YOUR OBJECTIVE: State how many lines in the listing contain the string "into", and add nothing to that number.
/---
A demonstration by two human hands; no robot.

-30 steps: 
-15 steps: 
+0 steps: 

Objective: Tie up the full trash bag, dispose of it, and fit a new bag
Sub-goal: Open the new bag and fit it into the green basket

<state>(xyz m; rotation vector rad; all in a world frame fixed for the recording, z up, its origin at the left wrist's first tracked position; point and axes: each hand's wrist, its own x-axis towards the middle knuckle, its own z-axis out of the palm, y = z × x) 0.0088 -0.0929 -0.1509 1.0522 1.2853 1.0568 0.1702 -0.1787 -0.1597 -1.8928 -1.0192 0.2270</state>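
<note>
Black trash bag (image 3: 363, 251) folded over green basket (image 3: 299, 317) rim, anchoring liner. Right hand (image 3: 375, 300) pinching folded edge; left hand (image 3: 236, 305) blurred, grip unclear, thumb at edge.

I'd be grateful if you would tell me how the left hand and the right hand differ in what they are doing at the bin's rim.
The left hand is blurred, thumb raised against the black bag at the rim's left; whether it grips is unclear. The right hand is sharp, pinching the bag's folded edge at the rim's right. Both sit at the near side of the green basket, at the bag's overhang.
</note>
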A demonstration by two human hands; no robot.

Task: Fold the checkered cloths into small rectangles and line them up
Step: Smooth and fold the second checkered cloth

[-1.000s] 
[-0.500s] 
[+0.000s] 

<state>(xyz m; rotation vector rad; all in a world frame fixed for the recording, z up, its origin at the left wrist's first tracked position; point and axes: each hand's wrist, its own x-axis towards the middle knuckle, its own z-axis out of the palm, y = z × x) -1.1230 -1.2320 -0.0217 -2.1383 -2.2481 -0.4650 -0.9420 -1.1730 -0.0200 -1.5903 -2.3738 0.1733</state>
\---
OUTPUT: 2